Source data:
───
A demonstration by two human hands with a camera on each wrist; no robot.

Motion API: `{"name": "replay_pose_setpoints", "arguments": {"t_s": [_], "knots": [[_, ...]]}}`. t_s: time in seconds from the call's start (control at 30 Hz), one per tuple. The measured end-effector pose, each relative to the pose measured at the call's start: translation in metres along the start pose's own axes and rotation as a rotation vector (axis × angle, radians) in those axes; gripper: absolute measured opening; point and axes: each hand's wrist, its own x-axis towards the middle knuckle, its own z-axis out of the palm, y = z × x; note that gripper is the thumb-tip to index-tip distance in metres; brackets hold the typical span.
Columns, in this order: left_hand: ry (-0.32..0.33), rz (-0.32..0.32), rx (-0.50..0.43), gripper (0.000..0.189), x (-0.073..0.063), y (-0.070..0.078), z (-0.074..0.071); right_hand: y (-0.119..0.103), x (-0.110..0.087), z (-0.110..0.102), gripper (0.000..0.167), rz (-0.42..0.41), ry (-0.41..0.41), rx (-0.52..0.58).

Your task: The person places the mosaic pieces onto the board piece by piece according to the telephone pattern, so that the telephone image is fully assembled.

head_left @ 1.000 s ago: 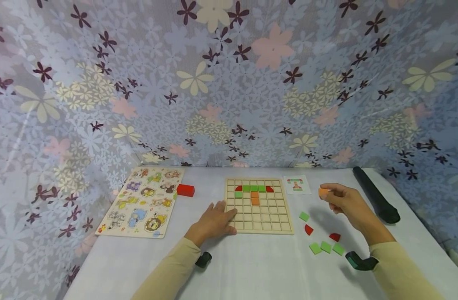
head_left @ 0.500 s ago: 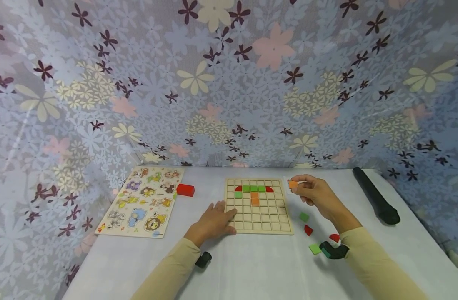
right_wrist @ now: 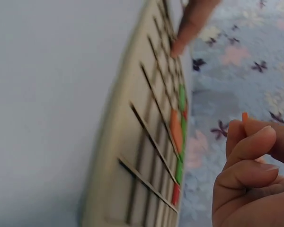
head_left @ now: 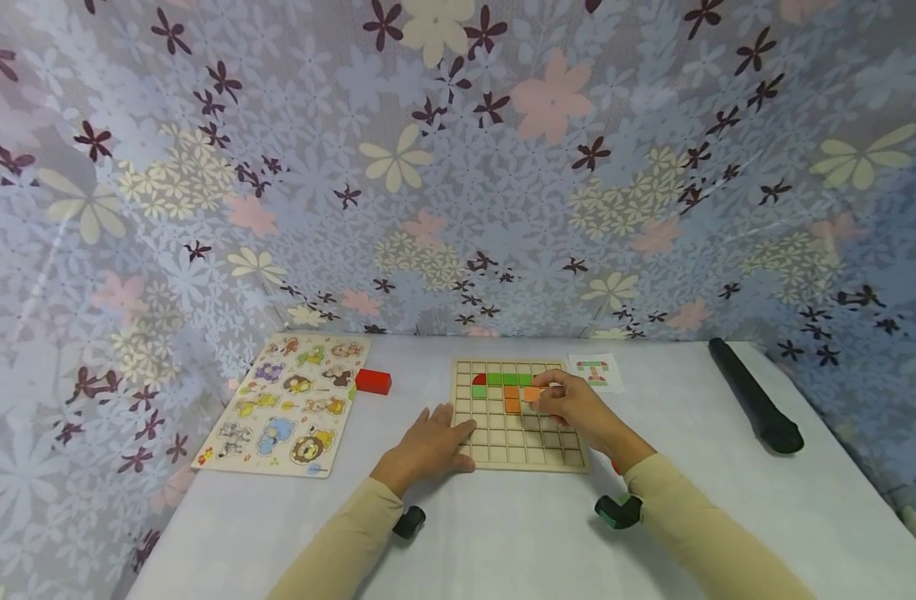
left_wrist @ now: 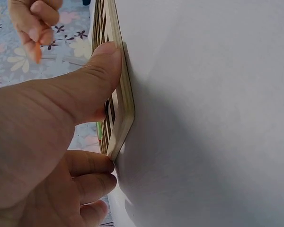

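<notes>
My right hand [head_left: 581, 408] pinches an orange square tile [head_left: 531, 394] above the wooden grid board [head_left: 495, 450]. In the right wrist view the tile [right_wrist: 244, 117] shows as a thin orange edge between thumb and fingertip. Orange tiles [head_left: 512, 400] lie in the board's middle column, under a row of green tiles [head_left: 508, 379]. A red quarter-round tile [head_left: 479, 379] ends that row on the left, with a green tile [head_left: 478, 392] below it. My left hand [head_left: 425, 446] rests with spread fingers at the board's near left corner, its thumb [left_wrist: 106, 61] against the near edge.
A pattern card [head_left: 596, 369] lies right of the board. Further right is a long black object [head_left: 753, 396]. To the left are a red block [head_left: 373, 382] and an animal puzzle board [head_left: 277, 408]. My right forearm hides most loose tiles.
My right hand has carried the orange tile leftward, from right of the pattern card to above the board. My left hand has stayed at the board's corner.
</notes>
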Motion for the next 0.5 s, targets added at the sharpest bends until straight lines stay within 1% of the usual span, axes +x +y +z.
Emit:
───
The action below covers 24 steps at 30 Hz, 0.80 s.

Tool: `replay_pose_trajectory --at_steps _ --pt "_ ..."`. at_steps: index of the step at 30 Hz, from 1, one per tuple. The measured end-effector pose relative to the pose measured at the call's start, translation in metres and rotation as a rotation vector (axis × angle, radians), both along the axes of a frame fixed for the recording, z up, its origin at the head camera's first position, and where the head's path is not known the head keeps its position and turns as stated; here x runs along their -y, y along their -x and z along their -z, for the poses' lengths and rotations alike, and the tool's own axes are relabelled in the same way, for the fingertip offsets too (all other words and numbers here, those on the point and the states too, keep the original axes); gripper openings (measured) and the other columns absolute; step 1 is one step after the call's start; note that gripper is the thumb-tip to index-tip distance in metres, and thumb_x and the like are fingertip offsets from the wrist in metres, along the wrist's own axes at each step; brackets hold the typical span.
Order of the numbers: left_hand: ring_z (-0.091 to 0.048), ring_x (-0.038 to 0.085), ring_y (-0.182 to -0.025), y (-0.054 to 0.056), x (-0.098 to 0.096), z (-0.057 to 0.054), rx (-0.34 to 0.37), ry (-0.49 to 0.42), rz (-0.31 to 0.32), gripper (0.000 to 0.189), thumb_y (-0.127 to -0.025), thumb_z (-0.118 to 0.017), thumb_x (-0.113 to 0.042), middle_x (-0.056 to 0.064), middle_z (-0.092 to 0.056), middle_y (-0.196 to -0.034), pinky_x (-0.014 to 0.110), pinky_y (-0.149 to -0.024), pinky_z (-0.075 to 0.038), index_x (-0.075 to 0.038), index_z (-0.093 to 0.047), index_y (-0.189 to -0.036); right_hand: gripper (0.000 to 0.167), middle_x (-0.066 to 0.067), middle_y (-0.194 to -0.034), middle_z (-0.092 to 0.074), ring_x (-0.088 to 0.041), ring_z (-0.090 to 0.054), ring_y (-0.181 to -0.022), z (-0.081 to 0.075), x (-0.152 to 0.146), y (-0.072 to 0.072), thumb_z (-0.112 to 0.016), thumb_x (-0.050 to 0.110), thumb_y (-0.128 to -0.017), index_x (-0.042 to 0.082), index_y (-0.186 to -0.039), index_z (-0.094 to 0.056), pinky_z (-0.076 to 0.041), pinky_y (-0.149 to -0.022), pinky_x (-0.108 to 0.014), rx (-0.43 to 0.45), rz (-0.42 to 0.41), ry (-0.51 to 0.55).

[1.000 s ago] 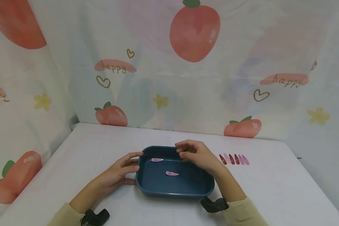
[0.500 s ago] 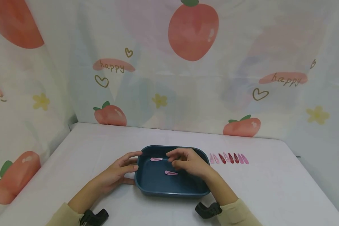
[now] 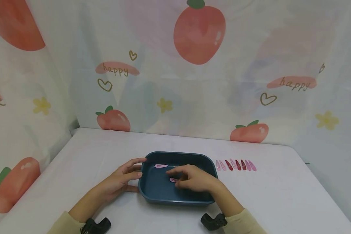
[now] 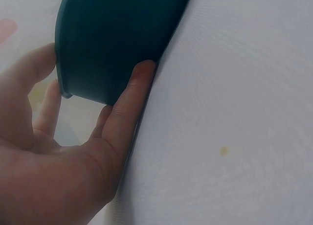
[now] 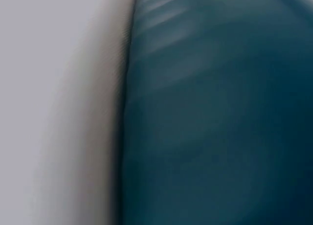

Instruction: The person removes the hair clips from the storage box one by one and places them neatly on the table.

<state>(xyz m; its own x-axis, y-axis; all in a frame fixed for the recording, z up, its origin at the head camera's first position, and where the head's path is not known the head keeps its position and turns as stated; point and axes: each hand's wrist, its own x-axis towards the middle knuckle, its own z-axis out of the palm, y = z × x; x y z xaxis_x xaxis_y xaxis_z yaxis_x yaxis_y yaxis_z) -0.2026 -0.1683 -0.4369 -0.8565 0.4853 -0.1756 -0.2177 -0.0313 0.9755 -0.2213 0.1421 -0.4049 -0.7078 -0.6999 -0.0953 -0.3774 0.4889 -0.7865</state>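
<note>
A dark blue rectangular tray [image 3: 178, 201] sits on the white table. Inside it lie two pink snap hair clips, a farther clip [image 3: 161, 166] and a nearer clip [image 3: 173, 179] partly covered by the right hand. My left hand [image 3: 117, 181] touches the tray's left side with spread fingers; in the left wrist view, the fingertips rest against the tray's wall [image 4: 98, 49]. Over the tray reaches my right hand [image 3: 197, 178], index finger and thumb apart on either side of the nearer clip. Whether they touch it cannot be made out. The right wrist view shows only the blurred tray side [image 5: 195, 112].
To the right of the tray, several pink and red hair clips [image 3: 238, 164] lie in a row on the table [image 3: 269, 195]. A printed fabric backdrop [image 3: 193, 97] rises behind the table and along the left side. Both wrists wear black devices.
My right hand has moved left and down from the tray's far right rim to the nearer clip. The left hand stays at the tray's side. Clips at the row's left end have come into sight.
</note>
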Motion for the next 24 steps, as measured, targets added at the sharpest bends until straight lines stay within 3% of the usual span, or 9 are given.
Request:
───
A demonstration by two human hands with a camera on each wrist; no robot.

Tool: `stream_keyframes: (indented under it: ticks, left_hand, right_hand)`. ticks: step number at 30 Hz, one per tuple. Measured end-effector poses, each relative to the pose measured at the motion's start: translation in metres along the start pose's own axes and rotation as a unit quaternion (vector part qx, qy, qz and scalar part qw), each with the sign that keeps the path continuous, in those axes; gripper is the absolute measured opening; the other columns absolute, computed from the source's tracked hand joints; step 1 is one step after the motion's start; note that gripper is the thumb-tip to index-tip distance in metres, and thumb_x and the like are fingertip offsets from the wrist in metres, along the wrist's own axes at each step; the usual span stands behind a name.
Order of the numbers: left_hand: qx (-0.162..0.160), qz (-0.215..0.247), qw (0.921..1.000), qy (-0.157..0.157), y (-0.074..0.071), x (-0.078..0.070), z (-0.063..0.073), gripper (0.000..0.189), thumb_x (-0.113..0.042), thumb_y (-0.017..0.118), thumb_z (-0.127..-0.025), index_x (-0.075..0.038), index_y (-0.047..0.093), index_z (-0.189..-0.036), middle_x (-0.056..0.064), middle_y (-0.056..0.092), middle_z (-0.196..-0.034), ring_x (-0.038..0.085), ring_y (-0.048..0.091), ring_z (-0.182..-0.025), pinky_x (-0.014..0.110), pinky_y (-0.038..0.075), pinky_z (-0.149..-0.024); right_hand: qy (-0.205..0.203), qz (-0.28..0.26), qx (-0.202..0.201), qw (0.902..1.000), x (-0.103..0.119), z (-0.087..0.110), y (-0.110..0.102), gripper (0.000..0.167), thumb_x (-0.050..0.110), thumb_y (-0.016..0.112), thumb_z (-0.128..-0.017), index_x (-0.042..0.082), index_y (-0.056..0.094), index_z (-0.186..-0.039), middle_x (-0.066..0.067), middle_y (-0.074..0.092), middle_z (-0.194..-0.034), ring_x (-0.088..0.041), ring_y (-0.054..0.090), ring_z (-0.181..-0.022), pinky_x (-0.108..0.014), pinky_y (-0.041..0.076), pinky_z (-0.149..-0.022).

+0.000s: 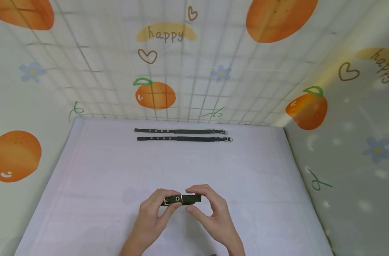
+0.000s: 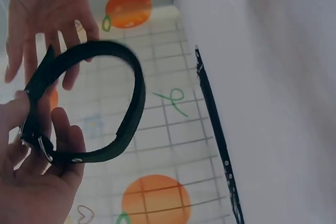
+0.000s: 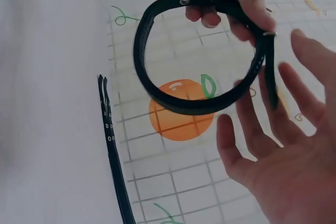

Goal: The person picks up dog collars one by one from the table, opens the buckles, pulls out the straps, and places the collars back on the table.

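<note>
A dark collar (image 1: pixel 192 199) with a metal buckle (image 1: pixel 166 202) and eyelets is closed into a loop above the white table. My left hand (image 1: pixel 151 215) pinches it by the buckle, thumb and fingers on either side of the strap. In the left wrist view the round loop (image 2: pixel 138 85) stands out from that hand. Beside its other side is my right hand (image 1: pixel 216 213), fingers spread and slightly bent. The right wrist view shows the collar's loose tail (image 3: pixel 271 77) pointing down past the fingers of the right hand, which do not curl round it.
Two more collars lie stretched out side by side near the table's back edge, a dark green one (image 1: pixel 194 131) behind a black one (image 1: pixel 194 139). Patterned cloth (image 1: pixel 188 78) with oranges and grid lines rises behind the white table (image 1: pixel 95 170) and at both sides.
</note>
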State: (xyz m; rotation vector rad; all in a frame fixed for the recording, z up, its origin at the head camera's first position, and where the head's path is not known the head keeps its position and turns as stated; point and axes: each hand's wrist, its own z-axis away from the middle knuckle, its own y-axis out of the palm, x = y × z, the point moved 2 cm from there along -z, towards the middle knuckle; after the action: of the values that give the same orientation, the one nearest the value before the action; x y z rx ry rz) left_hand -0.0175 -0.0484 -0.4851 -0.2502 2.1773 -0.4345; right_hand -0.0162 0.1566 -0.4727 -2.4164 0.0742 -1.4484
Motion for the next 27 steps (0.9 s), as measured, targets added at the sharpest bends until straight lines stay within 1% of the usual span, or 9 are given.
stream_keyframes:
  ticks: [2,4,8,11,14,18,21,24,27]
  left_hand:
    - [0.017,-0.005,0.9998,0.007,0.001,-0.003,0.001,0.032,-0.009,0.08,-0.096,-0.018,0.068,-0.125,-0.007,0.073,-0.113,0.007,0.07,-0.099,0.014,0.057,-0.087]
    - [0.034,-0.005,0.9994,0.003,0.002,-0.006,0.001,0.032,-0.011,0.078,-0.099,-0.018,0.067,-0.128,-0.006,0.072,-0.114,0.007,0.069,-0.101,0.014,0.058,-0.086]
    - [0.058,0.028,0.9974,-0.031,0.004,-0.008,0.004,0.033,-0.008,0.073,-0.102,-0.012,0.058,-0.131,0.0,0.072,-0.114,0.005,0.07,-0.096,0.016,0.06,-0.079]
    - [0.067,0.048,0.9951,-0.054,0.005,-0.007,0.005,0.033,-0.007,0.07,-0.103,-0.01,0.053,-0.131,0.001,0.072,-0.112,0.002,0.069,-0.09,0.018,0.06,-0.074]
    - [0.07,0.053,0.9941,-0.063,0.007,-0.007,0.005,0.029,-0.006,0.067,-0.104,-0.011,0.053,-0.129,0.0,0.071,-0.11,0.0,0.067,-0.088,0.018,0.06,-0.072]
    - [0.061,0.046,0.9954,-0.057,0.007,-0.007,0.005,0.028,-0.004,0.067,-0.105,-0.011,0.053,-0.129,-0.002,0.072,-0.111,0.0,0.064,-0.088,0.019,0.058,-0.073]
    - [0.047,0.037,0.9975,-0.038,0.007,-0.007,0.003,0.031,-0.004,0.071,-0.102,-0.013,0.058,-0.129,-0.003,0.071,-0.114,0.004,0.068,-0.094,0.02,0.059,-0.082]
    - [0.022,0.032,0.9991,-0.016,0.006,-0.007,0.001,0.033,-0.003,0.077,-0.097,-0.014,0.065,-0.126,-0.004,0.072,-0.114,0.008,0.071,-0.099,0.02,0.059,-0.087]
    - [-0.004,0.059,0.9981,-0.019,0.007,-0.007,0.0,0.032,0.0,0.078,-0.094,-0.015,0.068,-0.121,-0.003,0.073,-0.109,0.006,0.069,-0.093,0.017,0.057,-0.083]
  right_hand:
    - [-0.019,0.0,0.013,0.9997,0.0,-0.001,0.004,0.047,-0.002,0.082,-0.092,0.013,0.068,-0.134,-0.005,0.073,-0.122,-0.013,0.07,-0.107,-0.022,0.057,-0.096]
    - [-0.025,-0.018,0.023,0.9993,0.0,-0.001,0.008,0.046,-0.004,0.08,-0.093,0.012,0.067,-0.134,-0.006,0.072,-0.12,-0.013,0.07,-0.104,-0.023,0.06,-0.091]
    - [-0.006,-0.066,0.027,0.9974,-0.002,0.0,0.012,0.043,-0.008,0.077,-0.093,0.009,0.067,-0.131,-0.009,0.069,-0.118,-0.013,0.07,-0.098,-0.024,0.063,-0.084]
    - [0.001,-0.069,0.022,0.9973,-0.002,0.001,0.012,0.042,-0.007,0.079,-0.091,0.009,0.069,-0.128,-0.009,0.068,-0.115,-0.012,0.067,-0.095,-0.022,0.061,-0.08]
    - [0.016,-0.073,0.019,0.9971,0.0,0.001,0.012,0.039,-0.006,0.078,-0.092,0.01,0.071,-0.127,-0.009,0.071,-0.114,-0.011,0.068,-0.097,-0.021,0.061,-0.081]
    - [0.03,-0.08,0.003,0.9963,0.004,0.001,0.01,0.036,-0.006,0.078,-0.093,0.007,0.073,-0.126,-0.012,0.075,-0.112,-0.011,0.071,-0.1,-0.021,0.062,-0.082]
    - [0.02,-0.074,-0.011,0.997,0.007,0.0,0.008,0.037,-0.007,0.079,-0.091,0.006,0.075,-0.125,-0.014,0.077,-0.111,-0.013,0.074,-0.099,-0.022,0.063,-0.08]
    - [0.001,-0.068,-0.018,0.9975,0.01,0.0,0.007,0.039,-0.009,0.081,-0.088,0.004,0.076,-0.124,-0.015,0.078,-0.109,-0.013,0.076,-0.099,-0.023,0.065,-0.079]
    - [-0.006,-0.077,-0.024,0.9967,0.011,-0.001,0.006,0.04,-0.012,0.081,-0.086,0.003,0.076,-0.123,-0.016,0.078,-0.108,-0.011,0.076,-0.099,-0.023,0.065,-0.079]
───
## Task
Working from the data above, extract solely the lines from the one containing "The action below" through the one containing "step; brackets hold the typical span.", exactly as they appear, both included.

## Response for this exercise
The action below covers 24 steps at 30 Hz, 0.80 s.

Tool: `replay_pose_trajectory --at_steps _ --pt "_ ..."`. at_steps: index of the step at 30 Hz, from 1, one per tuple. The measured end-effector pose relative to the pose measured at the call's start, translation in metres and rotation as a rotation vector (axis × angle, radians), both along the axes of a frame fixed for the recording, z up, its origin at the head camera's first position, and where the head's path is not known the head keeps its position and turns as stated; here x runs along their -y, y along their -x and z along their -z, for the poses' lengths and rotations alike, and the tool's own axes are relabelled in the same way, for the fingertip offsets too (all other words and numbers here, those on the point and the states too, keep the original axes); gripper openings (measured) and the other columns absolute; step 1 is one step after the call's start; note that gripper is the thumb-tip to index-tip distance in metres, and thumb_x and the like are fingertip offsets from the wrist in metres, along the wrist's own axes at each step; brackets hold the typical span.

The answer given above is complete.